### Aim of the task
Scan the material below for the string "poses", and copy every line where it shows up.

----- Exercise input -----

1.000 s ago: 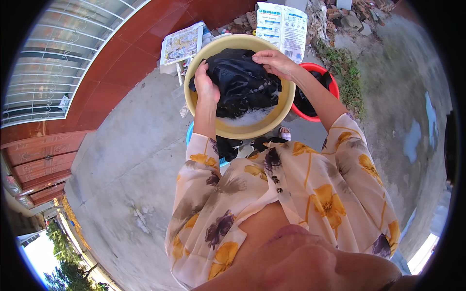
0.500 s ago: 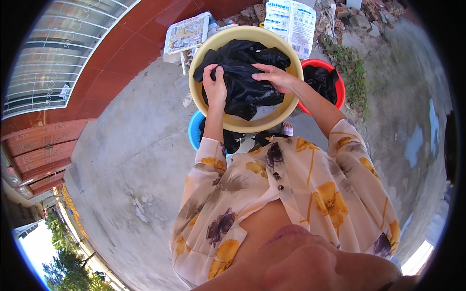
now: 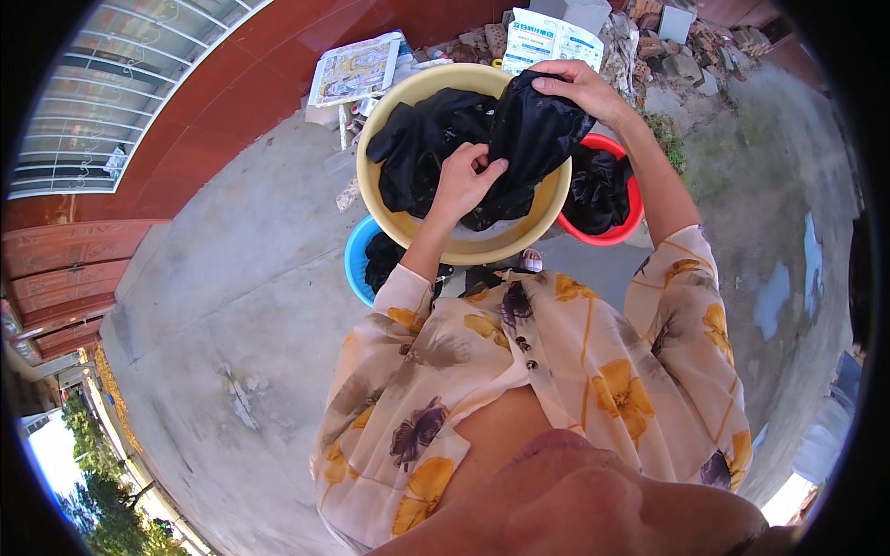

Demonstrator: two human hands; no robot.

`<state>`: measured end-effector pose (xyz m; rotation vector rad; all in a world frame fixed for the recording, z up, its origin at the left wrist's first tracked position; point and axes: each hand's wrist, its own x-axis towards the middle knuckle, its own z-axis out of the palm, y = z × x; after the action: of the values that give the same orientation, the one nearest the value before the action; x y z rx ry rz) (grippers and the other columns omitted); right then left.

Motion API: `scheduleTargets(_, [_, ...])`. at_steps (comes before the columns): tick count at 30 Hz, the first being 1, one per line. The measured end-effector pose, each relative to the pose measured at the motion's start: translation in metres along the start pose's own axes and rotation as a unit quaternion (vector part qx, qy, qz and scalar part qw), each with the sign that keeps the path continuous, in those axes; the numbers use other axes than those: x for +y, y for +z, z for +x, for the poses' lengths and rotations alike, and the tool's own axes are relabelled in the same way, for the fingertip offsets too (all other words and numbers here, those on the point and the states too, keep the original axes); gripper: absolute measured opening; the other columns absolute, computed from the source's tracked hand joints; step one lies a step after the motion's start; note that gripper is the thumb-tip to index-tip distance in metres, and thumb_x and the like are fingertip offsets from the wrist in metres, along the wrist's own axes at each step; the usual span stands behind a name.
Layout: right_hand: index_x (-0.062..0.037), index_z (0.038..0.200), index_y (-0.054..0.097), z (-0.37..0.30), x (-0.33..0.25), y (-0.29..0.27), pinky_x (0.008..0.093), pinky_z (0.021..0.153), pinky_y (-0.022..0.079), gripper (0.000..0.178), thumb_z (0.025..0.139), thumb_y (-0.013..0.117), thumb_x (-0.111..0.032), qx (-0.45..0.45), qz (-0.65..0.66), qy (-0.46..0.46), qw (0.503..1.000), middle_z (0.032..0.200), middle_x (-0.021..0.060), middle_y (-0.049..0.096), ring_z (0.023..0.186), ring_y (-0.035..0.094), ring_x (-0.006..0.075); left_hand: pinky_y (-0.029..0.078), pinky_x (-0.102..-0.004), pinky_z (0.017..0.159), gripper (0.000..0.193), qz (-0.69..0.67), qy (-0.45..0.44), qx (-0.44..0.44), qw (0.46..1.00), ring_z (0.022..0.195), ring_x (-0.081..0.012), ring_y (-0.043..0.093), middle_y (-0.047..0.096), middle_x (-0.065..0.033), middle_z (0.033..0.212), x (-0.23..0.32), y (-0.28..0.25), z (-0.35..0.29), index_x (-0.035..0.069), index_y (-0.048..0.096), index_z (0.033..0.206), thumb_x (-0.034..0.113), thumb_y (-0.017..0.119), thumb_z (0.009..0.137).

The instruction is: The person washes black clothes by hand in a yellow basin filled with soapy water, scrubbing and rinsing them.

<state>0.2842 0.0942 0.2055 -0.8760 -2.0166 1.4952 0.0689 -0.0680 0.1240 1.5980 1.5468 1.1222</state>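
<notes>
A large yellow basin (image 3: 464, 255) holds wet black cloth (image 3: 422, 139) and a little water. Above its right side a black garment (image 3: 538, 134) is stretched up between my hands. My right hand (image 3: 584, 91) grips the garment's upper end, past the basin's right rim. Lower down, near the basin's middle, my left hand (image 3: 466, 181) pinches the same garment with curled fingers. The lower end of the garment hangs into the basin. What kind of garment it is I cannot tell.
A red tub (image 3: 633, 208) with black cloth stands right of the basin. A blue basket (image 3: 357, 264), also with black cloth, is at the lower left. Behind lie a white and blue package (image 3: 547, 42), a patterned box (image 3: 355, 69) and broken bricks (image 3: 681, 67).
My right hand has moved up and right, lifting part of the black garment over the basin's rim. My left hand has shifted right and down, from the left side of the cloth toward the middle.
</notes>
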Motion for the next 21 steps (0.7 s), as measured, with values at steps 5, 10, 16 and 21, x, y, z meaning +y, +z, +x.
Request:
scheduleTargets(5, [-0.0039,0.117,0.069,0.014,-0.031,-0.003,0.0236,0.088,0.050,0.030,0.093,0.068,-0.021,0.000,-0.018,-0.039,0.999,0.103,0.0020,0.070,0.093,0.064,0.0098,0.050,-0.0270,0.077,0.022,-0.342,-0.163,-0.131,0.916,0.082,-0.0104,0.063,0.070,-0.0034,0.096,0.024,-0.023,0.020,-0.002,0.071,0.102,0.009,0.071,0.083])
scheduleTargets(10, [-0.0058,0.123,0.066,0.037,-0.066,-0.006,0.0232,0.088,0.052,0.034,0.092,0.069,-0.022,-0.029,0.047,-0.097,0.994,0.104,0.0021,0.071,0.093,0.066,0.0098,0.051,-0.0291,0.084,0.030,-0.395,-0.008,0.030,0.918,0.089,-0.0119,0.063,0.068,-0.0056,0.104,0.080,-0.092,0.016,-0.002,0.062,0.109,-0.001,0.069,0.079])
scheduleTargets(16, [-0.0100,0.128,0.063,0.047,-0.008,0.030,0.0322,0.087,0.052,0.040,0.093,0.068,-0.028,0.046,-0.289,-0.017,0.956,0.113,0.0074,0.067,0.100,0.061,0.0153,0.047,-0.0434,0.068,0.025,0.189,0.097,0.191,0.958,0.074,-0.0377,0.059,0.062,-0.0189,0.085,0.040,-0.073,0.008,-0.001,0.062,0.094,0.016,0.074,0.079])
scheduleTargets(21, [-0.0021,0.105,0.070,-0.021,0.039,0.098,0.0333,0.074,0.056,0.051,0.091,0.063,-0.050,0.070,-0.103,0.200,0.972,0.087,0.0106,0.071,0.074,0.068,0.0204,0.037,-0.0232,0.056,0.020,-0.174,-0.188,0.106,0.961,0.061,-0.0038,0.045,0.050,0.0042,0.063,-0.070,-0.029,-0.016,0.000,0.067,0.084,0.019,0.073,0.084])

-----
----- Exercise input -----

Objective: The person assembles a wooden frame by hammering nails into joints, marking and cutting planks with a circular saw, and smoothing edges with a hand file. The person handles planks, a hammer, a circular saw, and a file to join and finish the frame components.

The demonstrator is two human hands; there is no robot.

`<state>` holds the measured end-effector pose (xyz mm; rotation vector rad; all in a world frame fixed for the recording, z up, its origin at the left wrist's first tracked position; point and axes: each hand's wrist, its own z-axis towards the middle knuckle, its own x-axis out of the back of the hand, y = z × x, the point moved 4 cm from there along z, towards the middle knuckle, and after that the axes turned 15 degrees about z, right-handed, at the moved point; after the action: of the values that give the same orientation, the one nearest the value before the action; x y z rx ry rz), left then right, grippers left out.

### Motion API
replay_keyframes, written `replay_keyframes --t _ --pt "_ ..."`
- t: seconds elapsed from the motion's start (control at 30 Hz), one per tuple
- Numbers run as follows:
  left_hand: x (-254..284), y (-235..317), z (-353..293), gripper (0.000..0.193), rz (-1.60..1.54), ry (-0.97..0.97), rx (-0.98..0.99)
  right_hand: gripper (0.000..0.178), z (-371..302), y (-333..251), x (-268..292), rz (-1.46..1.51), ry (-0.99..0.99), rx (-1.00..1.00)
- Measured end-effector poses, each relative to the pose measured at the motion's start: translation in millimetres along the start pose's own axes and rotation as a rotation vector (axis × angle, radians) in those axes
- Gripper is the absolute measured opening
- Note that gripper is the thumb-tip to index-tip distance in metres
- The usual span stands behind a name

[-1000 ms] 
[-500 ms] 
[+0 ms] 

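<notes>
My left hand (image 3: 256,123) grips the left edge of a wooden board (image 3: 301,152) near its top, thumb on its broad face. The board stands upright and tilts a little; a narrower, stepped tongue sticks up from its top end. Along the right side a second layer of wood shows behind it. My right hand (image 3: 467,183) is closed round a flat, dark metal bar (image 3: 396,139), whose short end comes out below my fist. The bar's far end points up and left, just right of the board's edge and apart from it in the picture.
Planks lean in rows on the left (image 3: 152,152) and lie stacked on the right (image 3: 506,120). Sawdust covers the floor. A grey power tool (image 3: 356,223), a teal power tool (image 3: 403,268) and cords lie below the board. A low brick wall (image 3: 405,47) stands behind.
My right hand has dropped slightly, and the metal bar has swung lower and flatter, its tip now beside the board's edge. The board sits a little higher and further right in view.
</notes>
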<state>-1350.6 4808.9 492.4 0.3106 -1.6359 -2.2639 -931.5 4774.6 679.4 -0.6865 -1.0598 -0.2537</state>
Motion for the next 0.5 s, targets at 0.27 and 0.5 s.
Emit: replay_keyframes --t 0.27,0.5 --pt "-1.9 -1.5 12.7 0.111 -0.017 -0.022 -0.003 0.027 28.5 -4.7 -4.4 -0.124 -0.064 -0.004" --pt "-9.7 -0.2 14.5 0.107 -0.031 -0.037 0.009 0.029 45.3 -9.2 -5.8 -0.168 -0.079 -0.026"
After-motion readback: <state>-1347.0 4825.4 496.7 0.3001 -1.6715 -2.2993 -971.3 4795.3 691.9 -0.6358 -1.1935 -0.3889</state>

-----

### Answer to this problem
Motion API: `scheduleTargets(_, [_, ...])`. at_steps (comes before the columns): tick count at 30 Hz, the first being 1, one per line. The measured end-effector pose, each relative to the pose measured at the motion's start: translation in metres along the start pose's own axes and rotation as a unit quaternion (vector part qx, qy, qz and scalar part qw), each with the sign that keeps the path continuous, in those axes; the numbers use other axes than those: x for +y, y for +z, z for +x, for the poses' lengths and rotations alike, and the tool's own axes are relabelled in the same way, for the fingertip offsets too (all other words and numbers here, those on the point and the states too, keep the original axes); gripper: absolute measured opening; the other columns absolute, computed from the source's tracked hand joints; step one lies a step after the motion's start; note that gripper is the thumb-tip to index-tip distance in metres, and thumb_x and the like are fingertip offsets from the wrist in metres, along the wrist's own axes at each step; the usual span stands behind a name.
- Measured end-effector poses, each relative to the pose measured at the motion's start: translation in millimetres along the start pose's own axes and rotation as a rotation vector (axis × angle, radians) in those axes

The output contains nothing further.